Two forms of a plant-specific RNA polymerase (Pol), PolIV(PolIVa) and PolV(PolIVb), currently defined by their respective largest subunits [NRPD1(NRPD1a) and NRPE1(NRPD1b)], have been implicated in the production and activity of 24-nt small RNAs (sRNAs) in RNA-directed DNA methylation (RdDM). Prevailing models support the view that PolIV(PolIVa) plays an upstream role in RdDM by producing the 24-nt sRNAs, whereas PolV(PolIVb) would act downstream at a structural rather than an enzymatic level to reinforce sRNA production by PolIV(PolIVa) and mediate DNA methylation.

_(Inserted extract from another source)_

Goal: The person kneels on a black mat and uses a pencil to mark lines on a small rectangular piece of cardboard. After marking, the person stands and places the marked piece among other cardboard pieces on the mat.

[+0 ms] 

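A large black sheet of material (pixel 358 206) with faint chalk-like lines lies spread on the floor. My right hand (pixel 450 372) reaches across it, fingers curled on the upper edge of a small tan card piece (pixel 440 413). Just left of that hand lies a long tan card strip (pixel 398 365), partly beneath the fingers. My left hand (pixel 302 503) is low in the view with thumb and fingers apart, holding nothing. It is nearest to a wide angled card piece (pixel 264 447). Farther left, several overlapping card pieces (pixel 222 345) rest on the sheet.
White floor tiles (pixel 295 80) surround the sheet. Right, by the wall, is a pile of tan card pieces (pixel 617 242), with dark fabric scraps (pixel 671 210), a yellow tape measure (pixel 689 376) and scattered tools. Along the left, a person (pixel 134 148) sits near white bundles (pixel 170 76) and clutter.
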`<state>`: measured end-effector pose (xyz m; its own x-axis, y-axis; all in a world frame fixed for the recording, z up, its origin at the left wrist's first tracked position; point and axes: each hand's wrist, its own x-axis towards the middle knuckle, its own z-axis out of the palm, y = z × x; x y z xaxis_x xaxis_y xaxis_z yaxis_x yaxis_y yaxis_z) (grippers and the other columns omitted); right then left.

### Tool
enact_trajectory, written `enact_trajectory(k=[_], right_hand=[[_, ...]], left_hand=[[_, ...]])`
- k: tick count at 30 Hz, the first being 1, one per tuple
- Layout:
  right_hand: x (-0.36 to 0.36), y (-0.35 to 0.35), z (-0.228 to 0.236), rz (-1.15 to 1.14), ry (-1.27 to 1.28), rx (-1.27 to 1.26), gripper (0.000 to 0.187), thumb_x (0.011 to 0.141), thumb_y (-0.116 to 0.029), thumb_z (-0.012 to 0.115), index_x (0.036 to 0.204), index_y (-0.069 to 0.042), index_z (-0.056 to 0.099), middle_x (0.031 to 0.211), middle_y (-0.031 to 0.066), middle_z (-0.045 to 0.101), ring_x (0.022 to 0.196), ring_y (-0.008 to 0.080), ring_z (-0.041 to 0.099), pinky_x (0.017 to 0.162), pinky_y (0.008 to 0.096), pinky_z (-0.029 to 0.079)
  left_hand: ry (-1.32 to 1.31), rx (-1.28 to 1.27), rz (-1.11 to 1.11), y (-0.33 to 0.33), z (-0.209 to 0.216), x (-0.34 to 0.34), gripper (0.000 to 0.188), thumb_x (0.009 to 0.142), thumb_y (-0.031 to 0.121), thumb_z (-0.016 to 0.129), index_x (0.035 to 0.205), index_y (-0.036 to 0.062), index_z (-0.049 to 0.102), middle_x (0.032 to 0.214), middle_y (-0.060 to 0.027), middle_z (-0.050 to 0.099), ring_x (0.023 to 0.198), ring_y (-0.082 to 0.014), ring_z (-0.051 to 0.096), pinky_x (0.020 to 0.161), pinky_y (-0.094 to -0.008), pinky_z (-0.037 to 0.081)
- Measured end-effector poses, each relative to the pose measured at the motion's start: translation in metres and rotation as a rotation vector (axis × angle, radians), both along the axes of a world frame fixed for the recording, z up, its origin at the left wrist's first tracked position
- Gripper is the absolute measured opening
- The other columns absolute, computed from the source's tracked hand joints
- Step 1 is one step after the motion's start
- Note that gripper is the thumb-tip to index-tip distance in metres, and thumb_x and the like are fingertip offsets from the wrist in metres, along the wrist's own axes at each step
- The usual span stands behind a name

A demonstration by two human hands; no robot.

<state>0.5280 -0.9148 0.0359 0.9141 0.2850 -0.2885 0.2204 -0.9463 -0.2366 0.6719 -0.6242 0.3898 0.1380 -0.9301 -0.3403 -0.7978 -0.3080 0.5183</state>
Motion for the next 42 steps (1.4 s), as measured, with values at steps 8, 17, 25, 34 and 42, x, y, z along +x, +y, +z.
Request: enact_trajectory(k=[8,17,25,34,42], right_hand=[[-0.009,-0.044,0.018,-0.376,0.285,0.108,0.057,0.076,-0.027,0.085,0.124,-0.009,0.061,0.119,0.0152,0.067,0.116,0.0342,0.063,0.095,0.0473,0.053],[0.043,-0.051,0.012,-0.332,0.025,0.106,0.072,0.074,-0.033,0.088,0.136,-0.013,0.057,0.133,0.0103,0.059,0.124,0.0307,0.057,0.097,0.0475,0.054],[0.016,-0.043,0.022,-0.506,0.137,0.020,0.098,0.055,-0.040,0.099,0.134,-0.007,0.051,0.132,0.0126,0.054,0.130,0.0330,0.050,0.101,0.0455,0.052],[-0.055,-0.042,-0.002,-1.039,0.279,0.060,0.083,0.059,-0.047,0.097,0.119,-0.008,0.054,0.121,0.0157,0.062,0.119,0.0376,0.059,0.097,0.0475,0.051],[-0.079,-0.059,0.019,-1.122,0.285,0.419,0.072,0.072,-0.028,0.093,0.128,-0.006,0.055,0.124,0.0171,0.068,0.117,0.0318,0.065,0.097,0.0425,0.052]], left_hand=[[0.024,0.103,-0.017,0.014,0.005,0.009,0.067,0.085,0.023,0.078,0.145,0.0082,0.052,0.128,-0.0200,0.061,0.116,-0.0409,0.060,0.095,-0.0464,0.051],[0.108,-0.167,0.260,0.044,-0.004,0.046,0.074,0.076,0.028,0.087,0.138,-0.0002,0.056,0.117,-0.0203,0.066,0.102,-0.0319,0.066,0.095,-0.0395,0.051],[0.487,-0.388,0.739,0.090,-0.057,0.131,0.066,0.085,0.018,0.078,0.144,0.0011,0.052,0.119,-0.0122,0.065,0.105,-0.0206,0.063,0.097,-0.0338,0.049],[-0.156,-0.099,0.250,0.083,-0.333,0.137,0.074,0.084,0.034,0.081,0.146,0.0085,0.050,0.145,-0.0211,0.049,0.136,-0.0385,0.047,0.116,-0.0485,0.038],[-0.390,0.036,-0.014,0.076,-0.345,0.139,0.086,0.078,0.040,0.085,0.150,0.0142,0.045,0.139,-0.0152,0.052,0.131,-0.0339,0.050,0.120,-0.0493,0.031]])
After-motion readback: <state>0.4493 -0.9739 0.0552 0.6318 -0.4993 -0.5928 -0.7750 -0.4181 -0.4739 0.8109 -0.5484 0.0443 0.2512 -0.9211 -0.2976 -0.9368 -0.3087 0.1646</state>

However, the composition and mechanism of action of PolIV(PolIVa)/PolV(PolIVb) remain unclear. In this work, we have identified a plant-specific PolV(PolIVb) subunit, NRPE5a, homologous to NRPB5a, a common subunit shared by PolI-III and shown here to be present in PolIV(PolIVa). Our results confirm the combinatorial diversity of PolIV(PolIVa)/PolV(PolIVb) subunit composition and indicate that these plant-specific Pols are eukaryotic-type polymerases. Moreover, we show that nrpe5a-1 mutation differentially impacts sRNAs accumulation at various PolIV(PolIVa)/PolV(PolIVb)-dependent loci, indicating a target-specific requirement for NRPE5a in the process of PolV(PolIVb)-dependent gene silencing. We then describe that the triad aspartate motif present in the catalytic center of PolV(PolIVb) is required for recapitulation of all activities associated with this Pol complex in RdDM, suggesting that RNA polymerization is important for PolV(PolIVb) to perform its regulatory functions.